▶ _Stored records_:
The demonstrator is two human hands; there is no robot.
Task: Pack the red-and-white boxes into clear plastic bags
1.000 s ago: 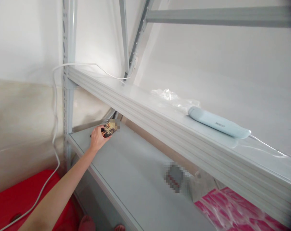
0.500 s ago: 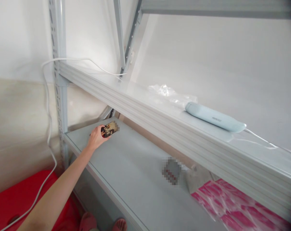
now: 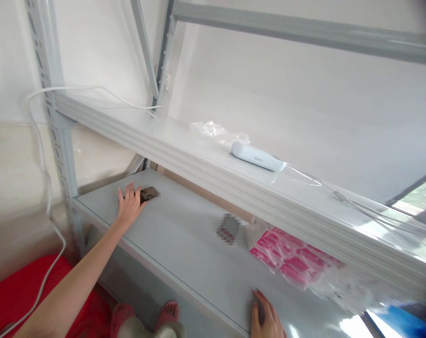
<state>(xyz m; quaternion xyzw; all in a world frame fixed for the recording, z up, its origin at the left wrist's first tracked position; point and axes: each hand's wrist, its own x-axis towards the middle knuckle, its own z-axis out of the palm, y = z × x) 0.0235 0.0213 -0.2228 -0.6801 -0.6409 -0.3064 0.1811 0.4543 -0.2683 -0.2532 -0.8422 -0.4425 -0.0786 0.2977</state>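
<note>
My left hand (image 3: 129, 205) rests on the lower shelf (image 3: 177, 244) near its far left corner, fingers spread. Beside its thumb lies a small dark item with a tan printed picture (image 3: 148, 194); its far end is blurred out, and its kind is unclear. At the front edge of the same shelf, my right hand (image 3: 269, 321) has come in from below, fingers curled together. Something dark (image 3: 260, 311) shows between its thumb and fingers, too little to name. Between the hands, toward the back, a grey pixelated item (image 3: 228, 229) sits on the shelf.
Clear plastic bags with pink contents (image 3: 290, 256) lie right of the grey item. Above, the upper shelf (image 3: 184, 136) carries a pale blue corded device (image 3: 258, 157) and crumpled clear plastic (image 3: 216, 130). A white cable (image 3: 40, 145) hangs at left over a red stool (image 3: 29, 286).
My left hand has loosened from around the printed item and spread its fingers beside it. My right hand has entered at the bottom. The view has shifted to the right.
</note>
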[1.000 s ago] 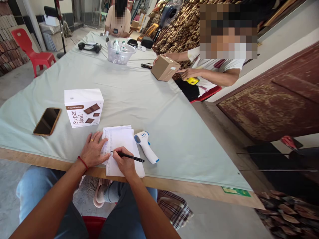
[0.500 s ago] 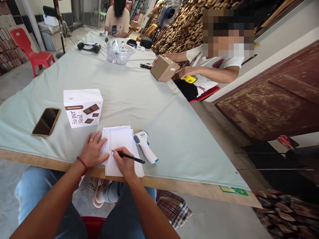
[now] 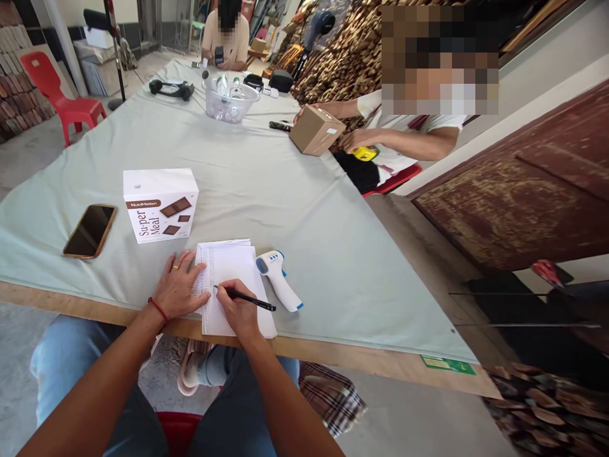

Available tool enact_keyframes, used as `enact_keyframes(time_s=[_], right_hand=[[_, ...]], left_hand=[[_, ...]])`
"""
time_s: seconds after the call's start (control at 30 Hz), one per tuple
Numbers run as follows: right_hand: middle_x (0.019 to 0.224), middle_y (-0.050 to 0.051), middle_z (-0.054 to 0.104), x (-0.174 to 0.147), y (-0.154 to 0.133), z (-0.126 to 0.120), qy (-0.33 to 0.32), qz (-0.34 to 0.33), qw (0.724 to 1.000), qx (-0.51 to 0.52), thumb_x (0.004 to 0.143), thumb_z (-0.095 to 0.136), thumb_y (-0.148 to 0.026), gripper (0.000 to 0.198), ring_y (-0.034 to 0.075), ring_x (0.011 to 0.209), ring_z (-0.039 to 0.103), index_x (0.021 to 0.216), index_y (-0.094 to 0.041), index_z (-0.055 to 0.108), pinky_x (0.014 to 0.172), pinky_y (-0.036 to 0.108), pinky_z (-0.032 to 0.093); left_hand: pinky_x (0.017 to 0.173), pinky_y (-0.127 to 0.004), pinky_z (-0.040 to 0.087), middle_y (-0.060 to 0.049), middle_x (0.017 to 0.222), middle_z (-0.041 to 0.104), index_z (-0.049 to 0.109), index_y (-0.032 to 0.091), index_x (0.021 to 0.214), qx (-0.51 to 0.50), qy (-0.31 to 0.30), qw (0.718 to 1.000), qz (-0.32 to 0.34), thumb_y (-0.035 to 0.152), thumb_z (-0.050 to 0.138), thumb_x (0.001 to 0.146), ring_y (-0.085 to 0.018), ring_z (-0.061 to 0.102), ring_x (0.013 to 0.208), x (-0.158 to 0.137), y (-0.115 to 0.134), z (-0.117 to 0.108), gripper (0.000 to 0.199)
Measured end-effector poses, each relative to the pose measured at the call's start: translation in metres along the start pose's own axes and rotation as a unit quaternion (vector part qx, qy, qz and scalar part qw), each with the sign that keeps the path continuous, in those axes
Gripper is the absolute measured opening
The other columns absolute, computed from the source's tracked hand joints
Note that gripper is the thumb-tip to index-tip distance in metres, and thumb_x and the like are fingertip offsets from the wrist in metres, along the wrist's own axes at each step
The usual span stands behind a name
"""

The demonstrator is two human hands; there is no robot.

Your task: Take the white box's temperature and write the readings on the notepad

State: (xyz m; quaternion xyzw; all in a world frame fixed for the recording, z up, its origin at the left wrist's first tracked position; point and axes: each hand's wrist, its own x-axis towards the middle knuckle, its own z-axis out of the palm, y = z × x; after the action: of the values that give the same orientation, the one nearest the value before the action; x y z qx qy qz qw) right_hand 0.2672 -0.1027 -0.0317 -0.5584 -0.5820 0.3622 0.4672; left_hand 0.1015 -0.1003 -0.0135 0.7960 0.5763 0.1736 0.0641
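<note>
My right hand [image 3: 239,309] is closed around a black pen [image 3: 252,299], its tip at the surface of a white sheet of paper [image 3: 236,263]. Small marks run down the sheet's left side. My left hand [image 3: 179,287] lies with fingers spread across the paper's left edge and the cloth. Just right of the sheet rests a white and blue infrared thermometer [image 3: 280,279]. Beyond my left hand stands a white "Su-per Meal" box [image 3: 161,204], and farther left lies a smartphone [image 3: 90,231].
A clear plastic basket [image 3: 231,105] holding bottles stands toward the far end of the cloth-covered table [image 3: 228,158]. At the right edge a person holds a cardboard box [image 3: 316,130] and a yellow tape measure [image 3: 366,153]. Another person [image 3: 226,38] sits at the far end.
The whole view has shifted very slightly. Both my hands keep their places on the paper, and the pen tip shows hardly any movement.
</note>
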Motion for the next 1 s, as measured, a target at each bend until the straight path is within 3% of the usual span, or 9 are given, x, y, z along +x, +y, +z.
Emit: enact_keyframes(time_s=[0.4, 0.63, 1.0], right_hand=[[0.058, -0.002, 0.06, -0.0002, -0.0003, -0.0013, -0.012, 0.003, 1.0, 0.01, 0.07, 0.055, -0.034, 0.014, 0.017, 0.058, 0.055, 0.062, -0.023, 0.057, 0.061, 0.03, 0.047], [0.059, -0.002, 0.061, -0.0003, 0.003, -0.0008, 0.03, 0.016, 0.999, 0.017, 0.069, 0.055, -0.035, 0.015, 0.016, 0.058, 0.055, 0.063, -0.022, 0.058, 0.062, 0.03, 0.047], [0.058, -0.002, 0.06, 0.0006, 0.0029, -0.0015, 0.008, 0.003, 1.0, 0.0, 0.07, 0.055, -0.036, 0.016, 0.016, 0.058, 0.054, 0.063, -0.022, 0.057, 0.063, 0.03, 0.046]], left_hand=[[0.116, -0.055, 0.022, -0.017, 0.145, 0.043, 0.056, 0.018, 0.124, 0.006, -0.008, 1.0, 0.002, 0.042, 0.065, 0.075, -0.034, 0.035, 0.138, 0.0002, -0.0001, -0.0006, 0.056], [0.116, -0.054, 0.021, -0.017, 0.145, 0.044, 0.056, 0.019, 0.124, -0.002, 0.002, 1.0, 0.002, 0.042, 0.066, 0.075, -0.033, 0.035, 0.138, -0.0002, -0.0013, 0.0014, 0.055], [0.115, -0.055, 0.021, -0.019, 0.144, 0.044, 0.057, 0.016, 0.124, -0.005, 0.001, 1.0, 0.008, 0.042, 0.066, 0.074, -0.035, 0.035, 0.137, 0.0002, -0.0018, 0.002, 0.057]])
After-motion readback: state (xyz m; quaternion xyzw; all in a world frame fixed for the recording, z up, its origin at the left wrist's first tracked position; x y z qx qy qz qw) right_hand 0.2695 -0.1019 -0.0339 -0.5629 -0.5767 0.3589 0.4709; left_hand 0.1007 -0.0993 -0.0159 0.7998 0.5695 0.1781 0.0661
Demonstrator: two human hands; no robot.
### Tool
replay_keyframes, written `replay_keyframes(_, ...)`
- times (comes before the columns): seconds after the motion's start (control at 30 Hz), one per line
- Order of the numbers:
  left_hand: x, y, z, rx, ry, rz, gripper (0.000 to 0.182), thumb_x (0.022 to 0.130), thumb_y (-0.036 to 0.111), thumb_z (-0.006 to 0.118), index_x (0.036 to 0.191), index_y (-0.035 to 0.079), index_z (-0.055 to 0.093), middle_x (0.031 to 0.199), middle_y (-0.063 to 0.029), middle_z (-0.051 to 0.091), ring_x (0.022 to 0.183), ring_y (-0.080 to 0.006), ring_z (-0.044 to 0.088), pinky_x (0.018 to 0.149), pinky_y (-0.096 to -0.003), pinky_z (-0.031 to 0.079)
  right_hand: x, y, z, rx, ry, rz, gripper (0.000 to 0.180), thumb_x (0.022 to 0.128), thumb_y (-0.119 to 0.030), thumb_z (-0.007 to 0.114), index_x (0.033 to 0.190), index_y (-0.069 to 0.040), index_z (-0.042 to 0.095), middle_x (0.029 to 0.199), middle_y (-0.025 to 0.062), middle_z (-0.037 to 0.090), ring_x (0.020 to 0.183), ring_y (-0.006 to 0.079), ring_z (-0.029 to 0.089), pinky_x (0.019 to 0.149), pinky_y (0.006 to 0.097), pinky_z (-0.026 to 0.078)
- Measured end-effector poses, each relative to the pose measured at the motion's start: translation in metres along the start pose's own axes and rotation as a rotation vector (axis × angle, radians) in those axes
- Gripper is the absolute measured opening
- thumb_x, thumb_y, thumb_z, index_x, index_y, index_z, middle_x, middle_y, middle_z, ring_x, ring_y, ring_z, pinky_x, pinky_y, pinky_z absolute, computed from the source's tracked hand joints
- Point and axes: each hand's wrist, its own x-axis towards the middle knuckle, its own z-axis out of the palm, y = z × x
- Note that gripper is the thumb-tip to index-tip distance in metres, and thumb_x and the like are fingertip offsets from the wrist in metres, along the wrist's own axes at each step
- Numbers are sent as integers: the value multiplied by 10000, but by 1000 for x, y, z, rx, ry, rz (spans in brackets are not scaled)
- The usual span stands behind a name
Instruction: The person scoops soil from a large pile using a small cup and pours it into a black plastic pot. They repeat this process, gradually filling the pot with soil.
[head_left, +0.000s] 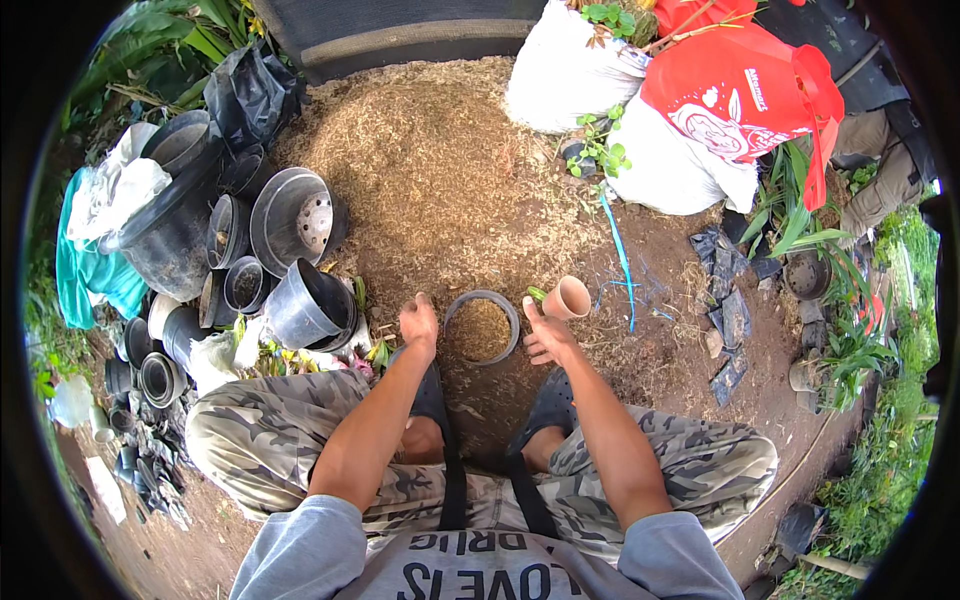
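Between my hands stands a round grey plastic pot (448, 328), with light brown dry husk-like material (481, 330) inside. My left hand (418, 322) is just left of its rim, apart from it; the fingers look curled, and their inner side is hidden. On the other side my right hand (549, 335) hangs with thumb raised and fingers apart, holding nothing. A small terracotta-coloured pot (564, 298) lies tilted beyond the right hand, its mouth facing right. Beside it shows a bit of green leaf (535, 292).
Dry husks (435, 165) cover the ground ahead. Black plastic pots (289, 217) crowd the left, along with a black plastic bag (251, 94). White sacks (577, 71) and a red bag (727, 97) stand at the upper right. Blue strapping (619, 251) and black plastic scraps (726, 315) lie nearer.
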Motion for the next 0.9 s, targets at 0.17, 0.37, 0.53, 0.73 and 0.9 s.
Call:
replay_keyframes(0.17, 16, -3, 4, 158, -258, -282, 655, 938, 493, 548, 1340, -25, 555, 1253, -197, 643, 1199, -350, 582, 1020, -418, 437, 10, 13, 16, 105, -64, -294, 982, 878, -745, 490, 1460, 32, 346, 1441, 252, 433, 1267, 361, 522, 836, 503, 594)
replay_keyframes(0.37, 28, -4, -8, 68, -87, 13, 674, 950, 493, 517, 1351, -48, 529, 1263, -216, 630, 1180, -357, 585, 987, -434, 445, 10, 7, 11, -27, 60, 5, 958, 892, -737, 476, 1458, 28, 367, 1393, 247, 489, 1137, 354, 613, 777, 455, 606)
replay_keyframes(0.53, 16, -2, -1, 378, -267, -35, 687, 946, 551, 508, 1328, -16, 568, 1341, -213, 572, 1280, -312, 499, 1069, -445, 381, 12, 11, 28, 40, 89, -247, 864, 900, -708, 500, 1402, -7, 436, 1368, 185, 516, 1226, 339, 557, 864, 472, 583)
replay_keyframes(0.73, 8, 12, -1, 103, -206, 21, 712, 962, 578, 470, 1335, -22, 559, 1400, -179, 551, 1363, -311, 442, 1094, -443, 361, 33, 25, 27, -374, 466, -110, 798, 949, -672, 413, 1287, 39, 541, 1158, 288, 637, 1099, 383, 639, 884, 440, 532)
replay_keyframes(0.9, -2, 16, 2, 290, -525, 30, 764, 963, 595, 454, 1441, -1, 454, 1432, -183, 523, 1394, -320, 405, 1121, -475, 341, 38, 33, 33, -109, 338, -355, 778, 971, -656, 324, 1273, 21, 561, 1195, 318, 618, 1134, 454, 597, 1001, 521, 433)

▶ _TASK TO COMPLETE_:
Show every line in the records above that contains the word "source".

▶ _ANSWER TO THIS PROBLEM_:
The other columns absolute, computed from the source's tracked hand joints
- thumb_x, thumb_y, thumb_z, index_x, index_y, index_z, middle_x, middle_y, middle_z, ring_x, ring_y, ring_z, pinky_x, pinky_y, pinky_z absolute, computed from the source's tracked hand joints

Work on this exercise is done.